_Assignment_: Below are some records; quote exactly the lines from the one that contains "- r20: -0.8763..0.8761" through the one that contains "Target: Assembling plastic", inclusive, and no others.

_Task material_:
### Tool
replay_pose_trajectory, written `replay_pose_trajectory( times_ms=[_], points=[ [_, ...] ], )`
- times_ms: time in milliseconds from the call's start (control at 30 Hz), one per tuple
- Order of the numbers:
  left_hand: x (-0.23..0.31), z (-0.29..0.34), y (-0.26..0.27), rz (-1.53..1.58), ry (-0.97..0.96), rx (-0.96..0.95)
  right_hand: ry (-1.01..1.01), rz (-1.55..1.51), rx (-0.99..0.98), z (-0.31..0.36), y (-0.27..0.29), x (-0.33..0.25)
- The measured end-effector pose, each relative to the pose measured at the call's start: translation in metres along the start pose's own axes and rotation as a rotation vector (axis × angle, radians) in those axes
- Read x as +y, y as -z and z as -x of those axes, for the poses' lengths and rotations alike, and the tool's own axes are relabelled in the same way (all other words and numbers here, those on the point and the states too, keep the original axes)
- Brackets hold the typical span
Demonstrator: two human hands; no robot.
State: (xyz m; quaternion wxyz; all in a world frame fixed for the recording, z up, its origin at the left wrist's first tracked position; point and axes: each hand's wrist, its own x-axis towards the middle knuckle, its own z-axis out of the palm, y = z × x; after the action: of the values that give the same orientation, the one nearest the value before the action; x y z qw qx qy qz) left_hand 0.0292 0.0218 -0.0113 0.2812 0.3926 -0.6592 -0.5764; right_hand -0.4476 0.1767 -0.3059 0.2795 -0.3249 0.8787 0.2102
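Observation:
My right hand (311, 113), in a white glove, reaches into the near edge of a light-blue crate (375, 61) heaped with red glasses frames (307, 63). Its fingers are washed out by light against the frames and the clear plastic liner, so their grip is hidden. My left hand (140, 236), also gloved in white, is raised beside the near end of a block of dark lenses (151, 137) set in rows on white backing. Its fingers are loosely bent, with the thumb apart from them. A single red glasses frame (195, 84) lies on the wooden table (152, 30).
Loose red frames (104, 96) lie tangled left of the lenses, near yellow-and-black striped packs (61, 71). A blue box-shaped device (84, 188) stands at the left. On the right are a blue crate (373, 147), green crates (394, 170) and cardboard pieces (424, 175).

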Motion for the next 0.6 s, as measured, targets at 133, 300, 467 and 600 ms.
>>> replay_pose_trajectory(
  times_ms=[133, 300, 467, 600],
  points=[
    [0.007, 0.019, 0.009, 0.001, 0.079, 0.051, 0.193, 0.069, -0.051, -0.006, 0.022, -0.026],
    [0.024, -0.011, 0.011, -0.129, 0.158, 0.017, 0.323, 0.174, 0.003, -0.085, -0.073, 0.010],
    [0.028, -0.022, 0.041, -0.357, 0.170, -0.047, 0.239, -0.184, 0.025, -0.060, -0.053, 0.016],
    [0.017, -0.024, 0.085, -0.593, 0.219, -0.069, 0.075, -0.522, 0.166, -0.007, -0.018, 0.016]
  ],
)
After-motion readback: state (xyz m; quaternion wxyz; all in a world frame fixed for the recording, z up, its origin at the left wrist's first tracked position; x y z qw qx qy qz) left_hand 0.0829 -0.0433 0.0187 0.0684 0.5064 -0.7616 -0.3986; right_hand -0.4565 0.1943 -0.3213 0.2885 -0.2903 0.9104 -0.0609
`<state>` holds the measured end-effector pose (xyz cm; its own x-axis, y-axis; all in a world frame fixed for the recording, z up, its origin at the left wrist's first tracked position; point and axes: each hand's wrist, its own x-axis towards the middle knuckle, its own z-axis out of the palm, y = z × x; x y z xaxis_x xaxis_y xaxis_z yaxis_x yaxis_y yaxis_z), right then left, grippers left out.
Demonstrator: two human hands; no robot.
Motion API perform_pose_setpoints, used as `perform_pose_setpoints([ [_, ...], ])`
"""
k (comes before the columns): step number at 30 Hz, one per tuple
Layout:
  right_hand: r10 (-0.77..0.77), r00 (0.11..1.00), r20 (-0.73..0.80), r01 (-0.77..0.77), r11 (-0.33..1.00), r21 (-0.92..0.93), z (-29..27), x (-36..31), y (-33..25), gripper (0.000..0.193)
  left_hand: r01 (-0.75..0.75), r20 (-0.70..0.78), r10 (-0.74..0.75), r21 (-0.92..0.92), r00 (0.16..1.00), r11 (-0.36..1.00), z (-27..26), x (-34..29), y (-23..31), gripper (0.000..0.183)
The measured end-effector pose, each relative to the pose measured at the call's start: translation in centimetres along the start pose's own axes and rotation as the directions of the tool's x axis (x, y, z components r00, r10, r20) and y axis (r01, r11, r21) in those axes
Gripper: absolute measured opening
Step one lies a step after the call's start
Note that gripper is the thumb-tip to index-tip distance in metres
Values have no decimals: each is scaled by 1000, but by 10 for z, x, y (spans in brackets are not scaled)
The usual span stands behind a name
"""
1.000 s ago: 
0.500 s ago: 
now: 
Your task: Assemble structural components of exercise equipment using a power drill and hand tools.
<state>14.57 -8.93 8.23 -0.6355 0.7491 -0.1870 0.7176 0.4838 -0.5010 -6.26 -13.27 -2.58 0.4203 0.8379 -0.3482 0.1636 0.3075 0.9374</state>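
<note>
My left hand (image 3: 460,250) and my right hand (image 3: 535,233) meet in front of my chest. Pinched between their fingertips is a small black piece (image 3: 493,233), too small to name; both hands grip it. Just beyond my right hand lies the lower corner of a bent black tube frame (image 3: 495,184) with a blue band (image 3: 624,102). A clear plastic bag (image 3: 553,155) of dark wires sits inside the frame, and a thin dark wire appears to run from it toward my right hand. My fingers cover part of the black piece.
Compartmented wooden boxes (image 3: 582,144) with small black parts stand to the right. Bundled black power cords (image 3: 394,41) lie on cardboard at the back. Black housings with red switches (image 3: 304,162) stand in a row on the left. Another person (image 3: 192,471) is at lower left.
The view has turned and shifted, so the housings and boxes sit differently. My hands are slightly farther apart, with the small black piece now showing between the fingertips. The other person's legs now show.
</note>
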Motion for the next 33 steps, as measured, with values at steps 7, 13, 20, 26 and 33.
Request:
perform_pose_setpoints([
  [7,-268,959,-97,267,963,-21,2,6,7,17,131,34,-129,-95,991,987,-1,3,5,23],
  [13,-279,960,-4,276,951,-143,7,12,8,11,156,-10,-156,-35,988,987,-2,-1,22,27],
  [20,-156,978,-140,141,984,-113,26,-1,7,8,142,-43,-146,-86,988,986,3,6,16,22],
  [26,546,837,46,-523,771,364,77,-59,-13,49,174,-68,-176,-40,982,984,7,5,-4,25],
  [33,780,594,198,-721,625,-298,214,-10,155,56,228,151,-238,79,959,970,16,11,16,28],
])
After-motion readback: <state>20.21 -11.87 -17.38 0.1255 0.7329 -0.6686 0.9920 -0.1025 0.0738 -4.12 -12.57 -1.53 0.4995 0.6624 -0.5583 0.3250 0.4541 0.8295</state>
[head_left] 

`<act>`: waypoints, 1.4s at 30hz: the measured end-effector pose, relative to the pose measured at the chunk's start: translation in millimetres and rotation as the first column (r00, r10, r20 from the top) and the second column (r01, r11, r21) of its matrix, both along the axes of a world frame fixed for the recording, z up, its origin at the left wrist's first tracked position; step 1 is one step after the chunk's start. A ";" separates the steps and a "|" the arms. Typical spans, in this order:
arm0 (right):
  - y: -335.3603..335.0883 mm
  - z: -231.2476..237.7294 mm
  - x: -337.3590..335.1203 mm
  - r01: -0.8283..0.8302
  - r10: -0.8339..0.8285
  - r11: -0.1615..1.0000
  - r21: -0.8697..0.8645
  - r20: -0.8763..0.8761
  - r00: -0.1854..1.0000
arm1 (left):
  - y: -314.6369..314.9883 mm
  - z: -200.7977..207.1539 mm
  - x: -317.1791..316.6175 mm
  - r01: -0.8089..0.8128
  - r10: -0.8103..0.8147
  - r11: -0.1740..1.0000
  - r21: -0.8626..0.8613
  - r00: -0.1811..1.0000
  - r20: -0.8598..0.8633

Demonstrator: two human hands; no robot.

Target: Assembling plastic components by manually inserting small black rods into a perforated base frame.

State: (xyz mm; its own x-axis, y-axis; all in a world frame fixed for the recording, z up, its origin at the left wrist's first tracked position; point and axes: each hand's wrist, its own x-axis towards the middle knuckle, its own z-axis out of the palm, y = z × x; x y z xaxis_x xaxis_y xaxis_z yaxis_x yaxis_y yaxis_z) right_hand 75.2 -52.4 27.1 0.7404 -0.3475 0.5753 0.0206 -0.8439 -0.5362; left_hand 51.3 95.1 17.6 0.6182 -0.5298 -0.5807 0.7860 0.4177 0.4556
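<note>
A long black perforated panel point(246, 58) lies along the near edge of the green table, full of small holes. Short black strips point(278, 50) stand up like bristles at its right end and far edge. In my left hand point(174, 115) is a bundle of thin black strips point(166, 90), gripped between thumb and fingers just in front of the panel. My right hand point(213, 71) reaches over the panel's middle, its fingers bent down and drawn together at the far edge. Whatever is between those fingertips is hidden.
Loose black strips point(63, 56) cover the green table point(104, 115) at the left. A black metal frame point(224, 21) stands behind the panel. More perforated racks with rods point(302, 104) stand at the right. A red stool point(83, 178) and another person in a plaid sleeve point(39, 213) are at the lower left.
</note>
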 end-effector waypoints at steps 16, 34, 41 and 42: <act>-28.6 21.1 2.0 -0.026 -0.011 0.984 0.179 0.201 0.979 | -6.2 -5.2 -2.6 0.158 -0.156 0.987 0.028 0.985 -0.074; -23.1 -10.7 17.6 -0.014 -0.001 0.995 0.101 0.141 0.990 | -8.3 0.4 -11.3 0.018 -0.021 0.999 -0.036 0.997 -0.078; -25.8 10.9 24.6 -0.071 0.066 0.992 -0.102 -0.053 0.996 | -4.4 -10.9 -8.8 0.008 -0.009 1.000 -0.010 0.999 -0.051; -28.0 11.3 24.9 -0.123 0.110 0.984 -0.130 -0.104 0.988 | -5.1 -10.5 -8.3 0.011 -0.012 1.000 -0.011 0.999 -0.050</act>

_Written answer_:
  - r20: -0.8763..0.8761
  - r00: -0.1854..1.0000
arm1 (left):
  - y: -314.6369..314.9883 mm
  - z: -200.7977..207.1539 mm
  - x: -317.1791..316.6175 mm
  - r01: -0.8089..0.8128
  - r10: -0.8103..0.8147
  - r11: -0.1740..1.0000
  - r21: -0.8626..0.8613
  - r00: -0.1811..1.0000
  - r20: -0.8598..0.8633

Demonstrator: two human hands; no robot.

Target: Assembling plastic components by manually inserting small black rods into a perforated base frame.

The response to this exercise is now finished.